The question of whether the plaintiff may be entitled to damages remains. It is clear that the Board of Visitors itself is not liable for monetary damages because “bodies corporate, which are agencies of state government, are not amenable to damages under Section 1983.” Kirstein v. Rector and Visitors of the University of Virginia, 309 F.Supp. 184, 188 (E.D.Va.1970) (3 judge court). That case involved the right of applicants to attend the University of Virginia at Charlottesville without regard to their sex. While holding that the plaintiffs were entitled to attend the University, the Court held that the Board of Visitors was not liable for damages in any case and that the individual defendants were not liable because they had continued long established policies in good faith.

In this case, however, it is contended that the individual defendants, Dr. Martin and Mr. Muse, acted maliciously and/or arbitrarily to the detriment of the plaintiff. The Court does not feel that the record supports any malicious action on the part of Dr.
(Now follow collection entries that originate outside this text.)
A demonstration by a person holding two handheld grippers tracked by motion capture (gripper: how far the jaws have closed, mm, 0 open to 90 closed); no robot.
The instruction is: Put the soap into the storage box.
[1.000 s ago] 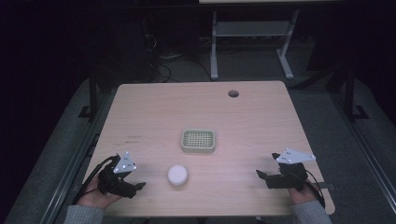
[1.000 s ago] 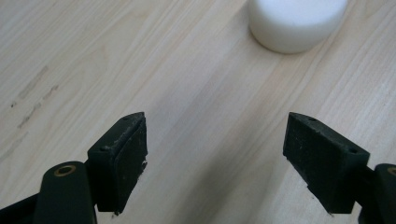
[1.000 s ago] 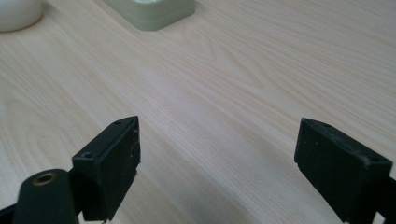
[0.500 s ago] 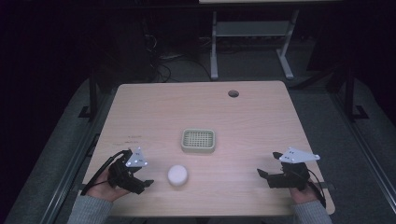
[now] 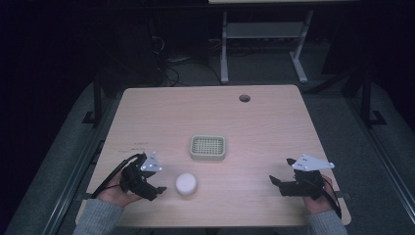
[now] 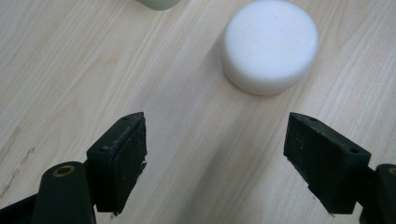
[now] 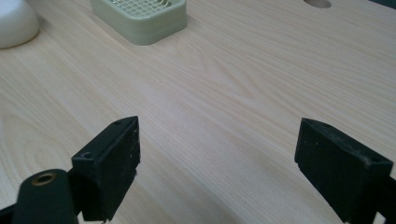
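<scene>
A white round puck lies on the wooden table near its front edge, and its edge also shows as the white puck at the top left of the right gripper view. A pale green grid-topped tray sits just beyond it, mid-table. My left gripper stands open just left of the puck, jaws wide with bare wood between them. My right gripper is open at the front right, nothing between its jaws.
A round cable hole pierces the table's far right part. Dark floor, cables and a white desk frame lie beyond the far edge. A person's hands and grey sleeves come in from the bottom.
My left gripper has moved right and slightly forward toward the white puck, ending close beside it. The right gripper has stayed in place.
</scene>
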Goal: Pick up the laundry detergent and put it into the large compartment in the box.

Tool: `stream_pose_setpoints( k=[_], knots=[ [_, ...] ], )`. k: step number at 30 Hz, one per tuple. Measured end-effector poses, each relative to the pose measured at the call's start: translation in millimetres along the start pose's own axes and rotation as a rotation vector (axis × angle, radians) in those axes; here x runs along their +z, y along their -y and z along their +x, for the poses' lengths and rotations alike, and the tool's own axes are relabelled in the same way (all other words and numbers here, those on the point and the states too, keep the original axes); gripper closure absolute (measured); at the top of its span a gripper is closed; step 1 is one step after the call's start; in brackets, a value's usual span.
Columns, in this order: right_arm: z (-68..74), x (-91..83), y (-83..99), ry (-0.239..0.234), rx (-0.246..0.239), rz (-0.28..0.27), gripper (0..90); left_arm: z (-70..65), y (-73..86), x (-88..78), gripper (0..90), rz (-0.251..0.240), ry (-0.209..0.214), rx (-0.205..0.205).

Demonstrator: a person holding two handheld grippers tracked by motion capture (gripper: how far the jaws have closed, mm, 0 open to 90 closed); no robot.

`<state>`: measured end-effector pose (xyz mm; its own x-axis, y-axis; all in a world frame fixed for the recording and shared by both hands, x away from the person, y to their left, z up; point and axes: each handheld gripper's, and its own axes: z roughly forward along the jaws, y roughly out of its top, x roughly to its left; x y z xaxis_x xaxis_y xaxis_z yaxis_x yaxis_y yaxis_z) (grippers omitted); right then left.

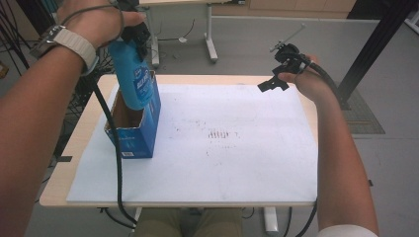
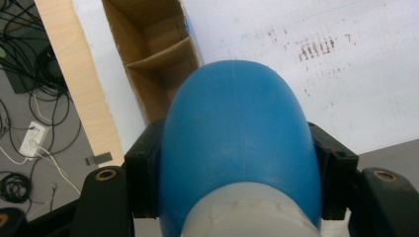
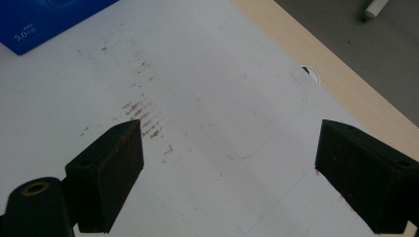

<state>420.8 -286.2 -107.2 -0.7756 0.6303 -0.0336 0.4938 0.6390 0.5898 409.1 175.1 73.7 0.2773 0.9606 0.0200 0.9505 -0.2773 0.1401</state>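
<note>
1. Presently, left gripper (image 1: 134,37) is clamped on a blue bottle (image 1: 134,81), held above the open blue carton (image 1: 133,129), base at its mouth.
2. Insertion judged incomplete; lowering and release remain.
3. Right gripper (image 1: 280,74) hovers spread and unladen over the white mat (image 1: 237,148).

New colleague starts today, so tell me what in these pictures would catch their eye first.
First the blue bottle, clamped by the left gripper and hanging bottom-down at the mouth of the open blue box at the table's left. Then the brown smudges mid-sheet on the white sheet, and the right gripper, open, over the far right corner.
</note>
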Motion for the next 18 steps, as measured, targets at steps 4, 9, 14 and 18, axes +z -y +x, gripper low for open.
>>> stream_pose_setpoints(
  k=[4,9,14,18],
  knots=[
    [-0.4,1.6,-0.9,-0.002,-0.004,0.002,11.2,7.3,1.7,1.4,37.2,-0.003,0.005,-0.019],
    [-1.0,3.1,-1.8,-0.004,-0.007,0.003,11.2,12.1,3.0,1.7,37.1,-0.007,-0.005,-0.041],
    [-1.6,4.5,-2.5,-0.006,-0.008,0.005,11.2,17.7,3.8,2.1,37.1,-0.008,-0.003,-0.059],
    [-1.8,4.9,-2.7,-0.007,-0.008,0.005,11.2,20.4,4.8,2.9,37.2,-0.011,-0.006,-0.075]
  ],
)
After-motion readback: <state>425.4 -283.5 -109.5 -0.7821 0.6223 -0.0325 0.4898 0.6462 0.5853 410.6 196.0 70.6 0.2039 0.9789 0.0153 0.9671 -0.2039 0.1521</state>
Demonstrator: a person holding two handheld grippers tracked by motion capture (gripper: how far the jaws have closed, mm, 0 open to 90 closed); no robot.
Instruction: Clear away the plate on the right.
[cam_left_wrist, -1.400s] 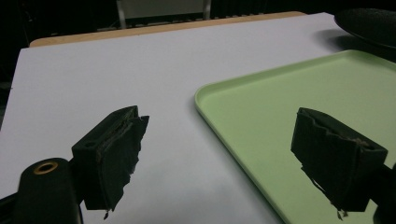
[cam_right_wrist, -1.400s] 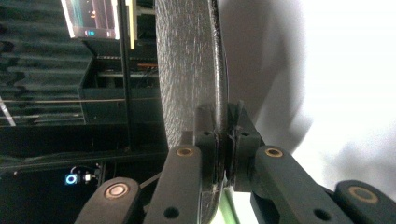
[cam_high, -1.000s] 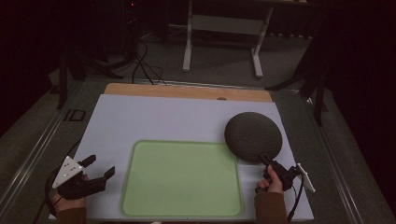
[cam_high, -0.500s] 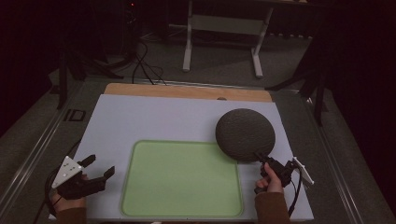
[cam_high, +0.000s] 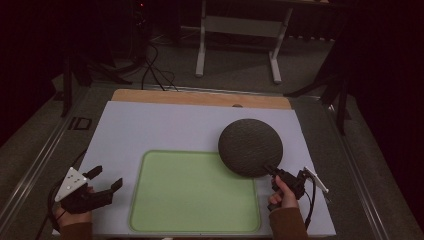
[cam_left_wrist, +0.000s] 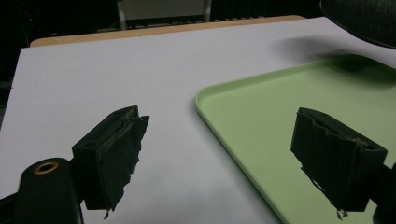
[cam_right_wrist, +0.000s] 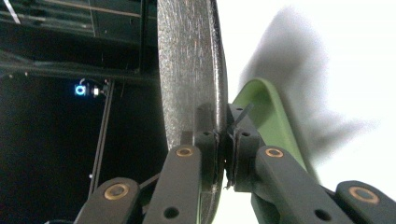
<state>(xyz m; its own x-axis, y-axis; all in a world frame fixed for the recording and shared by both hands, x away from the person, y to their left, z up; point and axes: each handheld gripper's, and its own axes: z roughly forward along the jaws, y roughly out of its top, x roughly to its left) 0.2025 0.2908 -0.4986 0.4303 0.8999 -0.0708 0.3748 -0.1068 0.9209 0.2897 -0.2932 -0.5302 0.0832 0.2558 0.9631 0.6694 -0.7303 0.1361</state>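
The big dark round plate (cam_high: 250, 147) is up in the air now, pinched at its near rim by the right claw (cam_high: 270, 170). In the right gripper view you see the plate (cam_right_wrist: 191, 70) edge-on w/ both black jaws squeezed tight on its rim, one on each side. A sec ago the plate sat more to the right, out past the green tray (cam_high: 195, 192). Half a sec ago it had slid a bit left. Now it has gone left again & it hangs over the tray's far right corner, partly over the tray & partly over the white table top (cam_high: 150, 130). It also looks bigger than before, so I think it's higher up, closer to the camera. So the plate is on its way to the tray, I'd guess, but it's not down yet. It has to go more to the middle & then down flat. The left claw (cam_high: 106, 178) hasn't moved at all. It sits at the left of the tray w/ its jaws wide apart & nothing between them; in the left gripper view the tray (cam_left_wrist: 280, 116) edge is right there btw the jaws, low down. The plate is held just by one thin bit of rim, so it could tip or slip if the hand (cam_high: 283, 196) goes too fast.
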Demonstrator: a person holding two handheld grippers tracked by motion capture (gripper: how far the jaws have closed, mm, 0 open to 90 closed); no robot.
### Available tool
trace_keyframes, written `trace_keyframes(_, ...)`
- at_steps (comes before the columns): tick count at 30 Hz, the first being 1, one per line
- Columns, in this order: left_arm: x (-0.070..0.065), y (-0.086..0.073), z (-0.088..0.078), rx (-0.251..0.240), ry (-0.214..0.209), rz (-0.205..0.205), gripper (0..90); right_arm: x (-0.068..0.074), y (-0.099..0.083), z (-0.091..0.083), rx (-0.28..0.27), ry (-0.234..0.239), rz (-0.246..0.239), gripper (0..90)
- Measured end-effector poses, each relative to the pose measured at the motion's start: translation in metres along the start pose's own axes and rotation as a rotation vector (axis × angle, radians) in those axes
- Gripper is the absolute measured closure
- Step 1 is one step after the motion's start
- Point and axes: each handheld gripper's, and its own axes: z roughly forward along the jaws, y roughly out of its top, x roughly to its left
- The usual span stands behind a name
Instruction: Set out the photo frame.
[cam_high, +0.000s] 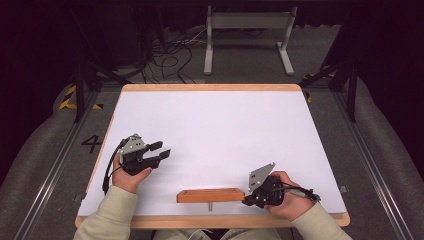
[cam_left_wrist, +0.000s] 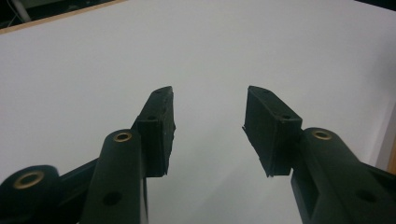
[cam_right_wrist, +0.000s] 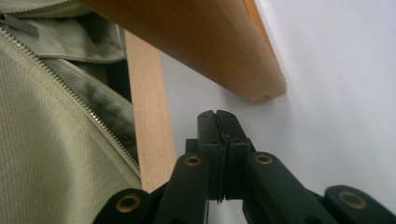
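White tabletop (cam_high: 215, 130) with pale wooden edging bears a long orange-brown wooden block (cam_high: 210, 195) at its near edge; right gripper (cam_high: 248, 201), jaws together, sits just beside its right end; left gripper (cam_high: 162, 151) gapes apart, empty.

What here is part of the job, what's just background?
In play: wooden block near the table's front edge; right tongs, shut and empty, beside it; left tongs, open and empty.
Background: white table; metal stand and cables on the floor.
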Motion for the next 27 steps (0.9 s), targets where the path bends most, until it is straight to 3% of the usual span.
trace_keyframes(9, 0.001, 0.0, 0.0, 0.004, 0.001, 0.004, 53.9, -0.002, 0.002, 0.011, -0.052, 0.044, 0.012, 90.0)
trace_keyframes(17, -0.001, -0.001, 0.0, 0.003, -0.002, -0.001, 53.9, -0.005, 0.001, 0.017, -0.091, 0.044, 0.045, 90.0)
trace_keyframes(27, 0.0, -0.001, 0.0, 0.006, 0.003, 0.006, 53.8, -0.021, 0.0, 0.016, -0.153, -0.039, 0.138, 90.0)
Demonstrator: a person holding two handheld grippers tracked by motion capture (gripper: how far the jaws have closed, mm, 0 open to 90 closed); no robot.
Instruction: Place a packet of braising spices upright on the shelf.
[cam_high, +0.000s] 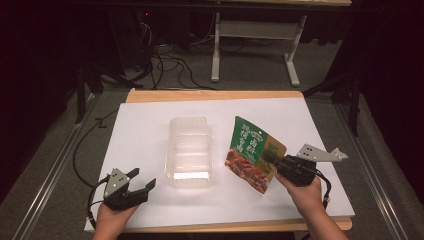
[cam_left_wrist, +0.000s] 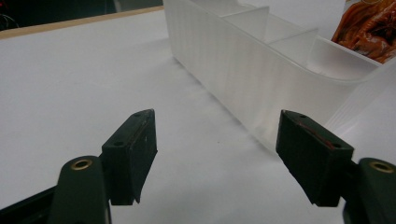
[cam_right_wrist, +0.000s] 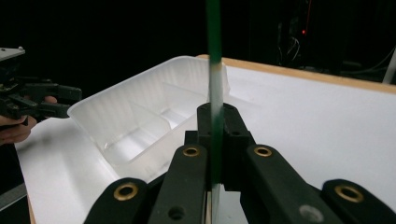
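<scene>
A green and orange snack pouch (cam_high: 252, 153) hangs tilted above the white table right of centre. My right gripper (cam_high: 274, 162) is shut on its right edge; the right gripper view shows the pouch (cam_right_wrist: 214, 70) edge-on, pinched between the two jaws. A clear plastic tray (cam_high: 189, 150) with compartments lies at the table's middle, just left of the pouch. My left gripper (cam_high: 142, 179) rests open at the front left, jaws wide with nothing between them. In the left gripper view the tray's wall (cam_left_wrist: 243, 70) stands just ahead and to the right, and the pouch (cam_left_wrist: 369, 28) shows beyond it.
The white sheet (cam_high: 150, 125) covers a wooden table with its edge at the back (cam_high: 215, 95). Cables trail on the floor behind, by a white table frame (cam_high: 255, 45). The person's other hand and gripper (cam_right_wrist: 23, 107) appear at the left of the right gripper view.
</scene>
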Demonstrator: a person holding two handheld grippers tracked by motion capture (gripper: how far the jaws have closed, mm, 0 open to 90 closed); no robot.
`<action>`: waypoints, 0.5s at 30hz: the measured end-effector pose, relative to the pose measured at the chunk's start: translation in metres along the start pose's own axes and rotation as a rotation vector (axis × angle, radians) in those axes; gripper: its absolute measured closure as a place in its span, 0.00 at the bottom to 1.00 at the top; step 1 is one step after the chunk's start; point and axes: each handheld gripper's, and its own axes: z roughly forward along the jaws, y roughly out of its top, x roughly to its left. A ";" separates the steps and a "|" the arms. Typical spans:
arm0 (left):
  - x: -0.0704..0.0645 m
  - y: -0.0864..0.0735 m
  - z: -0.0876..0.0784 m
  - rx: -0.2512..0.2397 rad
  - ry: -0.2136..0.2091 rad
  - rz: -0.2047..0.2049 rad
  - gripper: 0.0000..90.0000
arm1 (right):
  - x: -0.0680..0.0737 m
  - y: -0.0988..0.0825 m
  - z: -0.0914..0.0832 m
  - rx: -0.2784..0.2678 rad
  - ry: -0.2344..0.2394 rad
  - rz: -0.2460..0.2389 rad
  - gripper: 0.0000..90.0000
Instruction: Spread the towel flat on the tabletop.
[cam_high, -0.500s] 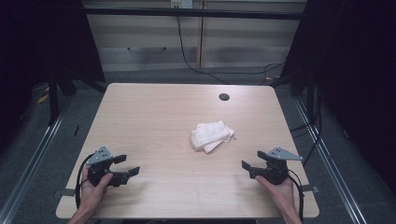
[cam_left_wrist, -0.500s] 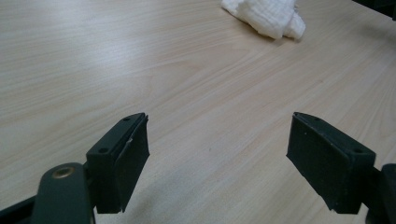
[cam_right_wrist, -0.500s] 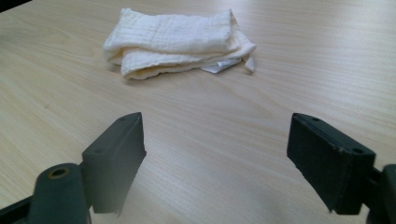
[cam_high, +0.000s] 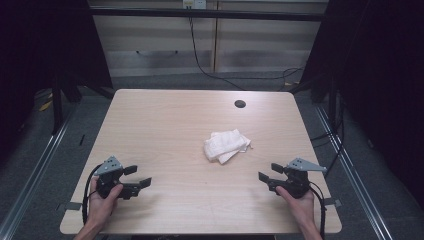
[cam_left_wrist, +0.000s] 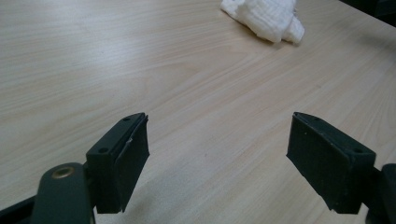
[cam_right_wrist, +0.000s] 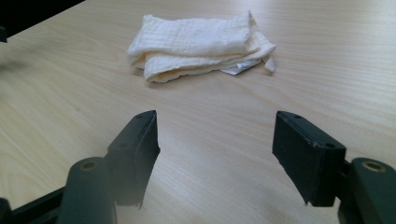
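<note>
A folded white cloth lies a little right of the table's middle. It appears ahead of the jaws in the right gripper view and far off at the top in the left gripper view. My left gripper rests near the front left corner, held by a hand, jaws open and empty. My right gripper sits near the front right corner, also held by a hand, open with nothing between its jaws. Both point inward toward the cloth, well apart from it.
The light wooden table has a dark round hole near its far edge. A black cable runs along the floor behind the table. Metal rails flank both sides.
</note>
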 end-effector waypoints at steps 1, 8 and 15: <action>0.000 0.000 0.000 0.005 0.004 -0.001 0.22 | 0.000 0.001 0.000 0.012 0.002 -0.007 0.34; -0.003 -0.001 -0.002 -0.017 0.015 -0.017 0.20 | 0.011 0.012 0.001 0.057 0.024 -0.045 0.36; -0.004 -0.001 0.001 -0.002 0.026 -0.020 0.19 | 0.013 0.024 0.011 0.071 0.063 -0.051 0.35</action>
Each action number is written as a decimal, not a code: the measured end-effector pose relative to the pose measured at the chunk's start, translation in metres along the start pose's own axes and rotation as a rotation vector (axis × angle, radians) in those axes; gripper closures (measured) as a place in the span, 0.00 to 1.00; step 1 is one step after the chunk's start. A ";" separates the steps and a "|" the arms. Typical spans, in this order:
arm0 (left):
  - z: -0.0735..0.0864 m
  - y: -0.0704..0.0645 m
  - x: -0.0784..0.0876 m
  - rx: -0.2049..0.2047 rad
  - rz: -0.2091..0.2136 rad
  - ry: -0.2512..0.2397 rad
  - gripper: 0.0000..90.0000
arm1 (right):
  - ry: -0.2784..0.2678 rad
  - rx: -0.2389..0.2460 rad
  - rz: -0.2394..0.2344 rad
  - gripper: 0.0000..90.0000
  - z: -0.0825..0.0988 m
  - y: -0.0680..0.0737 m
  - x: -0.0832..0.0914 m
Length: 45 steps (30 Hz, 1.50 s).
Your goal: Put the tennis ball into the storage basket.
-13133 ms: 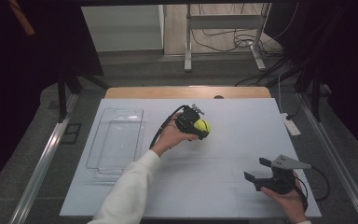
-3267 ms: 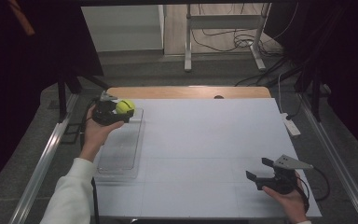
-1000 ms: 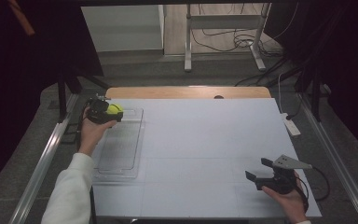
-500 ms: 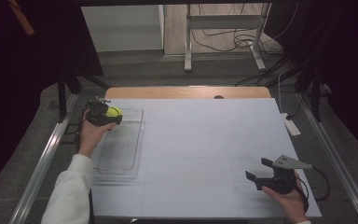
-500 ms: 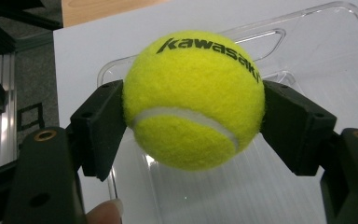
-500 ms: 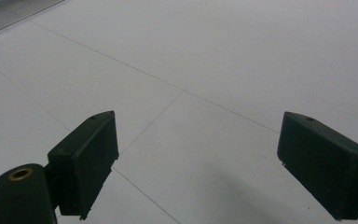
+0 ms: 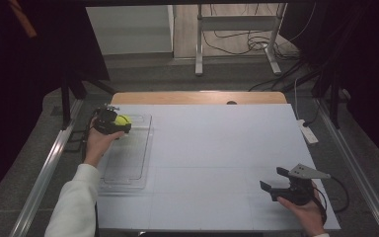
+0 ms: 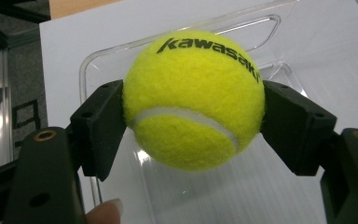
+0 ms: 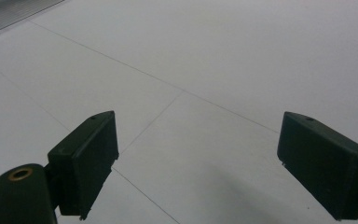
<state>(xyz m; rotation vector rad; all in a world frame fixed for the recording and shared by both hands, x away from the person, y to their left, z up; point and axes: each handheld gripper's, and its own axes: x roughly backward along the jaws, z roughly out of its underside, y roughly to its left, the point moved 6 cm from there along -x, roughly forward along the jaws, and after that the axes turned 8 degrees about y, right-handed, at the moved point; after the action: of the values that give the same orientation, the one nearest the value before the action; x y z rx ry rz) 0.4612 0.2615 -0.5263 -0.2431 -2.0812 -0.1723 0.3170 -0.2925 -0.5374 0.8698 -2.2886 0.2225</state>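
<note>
A yellow tennis ball (image 8: 193,98) marked "kawasaki" sits clamped between the two black jaws of my left gripper (image 8: 193,123). From above, that gripper (image 7: 114,123) and the ball (image 7: 123,120) hang over the far end of a clear plastic tray (image 7: 128,168) at the table's left side. The tray's rim and handle slot (image 8: 256,23) lie just beyond the ball. My right gripper (image 7: 279,180) rests near the table's front right corner, jaws wide apart over bare white tabletop (image 9: 200,60), holding nothing.
A white power strip (image 7: 308,131) lies at the table's right edge. A wooden strip (image 7: 197,97) borders the far edge. Metal rails (image 7: 44,168) run along both sides of the table, and cables lie on the floor behind.
My left gripper carried the ball from the table's middle to the tray's far end and over the last second has barely drifted. The right gripper has stayed put.
</note>
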 end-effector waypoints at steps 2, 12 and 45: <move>0.000 -0.001 -0.001 0.000 0.000 0.010 0.29 | 0.001 0.000 0.000 0.14 0.000 0.000 0.000; 0.003 -0.004 -0.008 -0.012 -0.007 0.049 0.29 | 0.002 0.001 0.001 0.14 0.000 0.000 0.000; 0.009 -0.009 -0.019 -0.026 -0.018 0.099 0.24 | 0.003 0.001 -0.001 0.14 0.000 0.000 0.000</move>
<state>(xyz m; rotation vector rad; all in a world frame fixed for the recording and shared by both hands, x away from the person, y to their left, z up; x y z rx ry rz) 0.4611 0.2528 -0.5478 -0.2266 -1.9847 -0.2183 0.3173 -0.2927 -0.5379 0.8708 -2.2856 0.2247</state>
Martin or Rector Muse, and thus no monetary damages should be assessed against either of them.

Therefore, upon the foregoing authority and reasoning, it is adjudged and ordered that the plaintiff’s motions for immediate reinstatement, for a formal written notice under oath of the reasons for her nonretention, and for the requirement of a full adversary hearing at the administrative level are hereby denied.

The defendants’ motion to dismiss and motion for summary judgment are also denied.

It appearing that the present factual situation will not be easily amenable to the maintenance of a class action, the plaintiff’s request to proceed in that fashion is denied.

This cause will be set for a trial by jury for resolution of the factual issues involved, and thereupon the Court will enter an appropriate order and judgment determining all legal and equitable issues involved. 
      
      . Cafeteria and Restaurant Workers Union Local 473 v. McElroy, supra, Franklin v. Giles County School Board, supra, and Johnson v. Branch, supra.
      
     
      
      . This reason seems to be the main one relied on by the Dean’s Committee on tenure to justify the failure to grant tenure.